エナメル文字盤は、有機的なニュアンスの微妙な差によってそれぞれが唯一無二のものに仕上がります。この特別な個性は、ブレゲではおなじみのシークレットサインでいっそう際立ちます。このサインは、ほとんど目には見えないようなかたちでエナメルの上に刻まれています。時計のオーナーだけに見えるサインは、この精密時計との親密な絆を強めます。

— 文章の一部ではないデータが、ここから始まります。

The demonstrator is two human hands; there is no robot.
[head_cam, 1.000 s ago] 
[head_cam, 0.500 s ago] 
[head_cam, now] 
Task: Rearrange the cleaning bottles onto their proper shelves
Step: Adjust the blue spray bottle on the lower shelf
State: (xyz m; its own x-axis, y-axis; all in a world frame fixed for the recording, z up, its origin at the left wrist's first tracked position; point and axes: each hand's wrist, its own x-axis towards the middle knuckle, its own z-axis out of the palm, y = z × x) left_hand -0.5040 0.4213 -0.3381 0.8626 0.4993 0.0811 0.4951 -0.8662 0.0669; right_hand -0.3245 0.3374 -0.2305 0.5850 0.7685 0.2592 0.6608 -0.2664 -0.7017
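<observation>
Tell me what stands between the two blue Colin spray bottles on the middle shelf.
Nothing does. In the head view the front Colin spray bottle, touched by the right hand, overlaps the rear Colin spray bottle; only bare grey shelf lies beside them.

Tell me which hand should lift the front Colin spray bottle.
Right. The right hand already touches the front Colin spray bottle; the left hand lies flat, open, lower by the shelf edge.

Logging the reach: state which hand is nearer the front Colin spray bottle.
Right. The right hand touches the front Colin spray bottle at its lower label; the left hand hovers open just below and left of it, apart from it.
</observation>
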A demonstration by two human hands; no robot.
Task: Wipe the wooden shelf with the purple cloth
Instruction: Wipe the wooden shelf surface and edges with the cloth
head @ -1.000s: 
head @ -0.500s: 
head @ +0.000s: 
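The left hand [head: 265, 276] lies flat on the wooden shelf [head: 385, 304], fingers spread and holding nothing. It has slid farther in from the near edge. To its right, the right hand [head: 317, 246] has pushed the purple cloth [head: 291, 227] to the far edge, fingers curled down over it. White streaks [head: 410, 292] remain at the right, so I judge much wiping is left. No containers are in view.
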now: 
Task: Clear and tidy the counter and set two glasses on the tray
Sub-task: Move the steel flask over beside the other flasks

もうひとつは「トラディション レトログラードセコンド 7097」のムーブメントの部分に新たな仕上げが用いられている点です。新たにアンスラサイトグレーの香箱蓋が登場しました。この仕上げは単なる装飾ではありません。それは、新しいグラン・フーエナメルのホワイト文字盤から解き放たれた最初の要素になるからです。両者は今までにないコントラストを生み出しています。つまり、純白に輝く目映い文字盤の次にすぐ続くのがアンスラサイトグレーの大きな香箱蓋なのです。また、歯車やテンプのリムはローズゴールドに彩られています。
このような選択によって、マニュファクチュールは各要素のそれぞれに独自の色合いや仕上げ、最終的には個性を意のままに操り、個々の存在感をいっそう際立たせています。そして、アブラアン-ルイ・ブレゲが考案したムーブメントの構造を新たな強さをもって引き立てているのがわかります。そこでは、構成部品のそれぞれがその役割と個性を主張し、ブレゲではおなじみの運動学的調和を成しています。こうした調和は以前にもまして現在のブレゲで強調されているのです。

長く続く伝統の継承者

「トラディション 7097」では、ムーブメントのブリッジや歯車、脱進機、香箱、その他の部品が見えるようにアレンジされ、これらを文字盤側で目にすることができます。時刻は、先端に穴の開いたモチーフが付くブレゲ針と、モデル名の由来となった10時位置のレトログラードセコンドの秒針で示されます。
ブレゲの時計職人は、時刻情報全体を読み取りやすくするためと、複雑機構を強調するために、このレトログラードセコンドの表示を文字盤の上に扇形の円弧で重ね、さらにゴールド製の円弧にサーキュラーパターンのサテン仕上げとショットブラスト仕上げを施しました。常に左右対称に注意を払うため、「トラディション」を代表する要素であるパラシュート耐震機構は4時位置に置かれています。ひと目でそれとわかるこのブレゲによる発明は、テン真を衝撃から保護します。
これらすべてが18Kローズゴールドによる直径40mmのケースに収められています。個別番号が刻まれたブレゲのキャリバー505SR1は、50時間のパワーリザーブが備わり、ホワイトゴールドで作られたブレゲの象徴的なローターが動力を生みます。その形は250年前にアブラアン-ルイ・ブレゲが最初の自動巻時計「ペルペチュエル」(この言葉もブレゲが考案)に用いたローターに敬意を払っています。
このモデルはグレーのカーフレザーストラップを組み合わせて提供されます。ブレゲは、セリエ仕立てのグレーのラバーストラップも用意しました。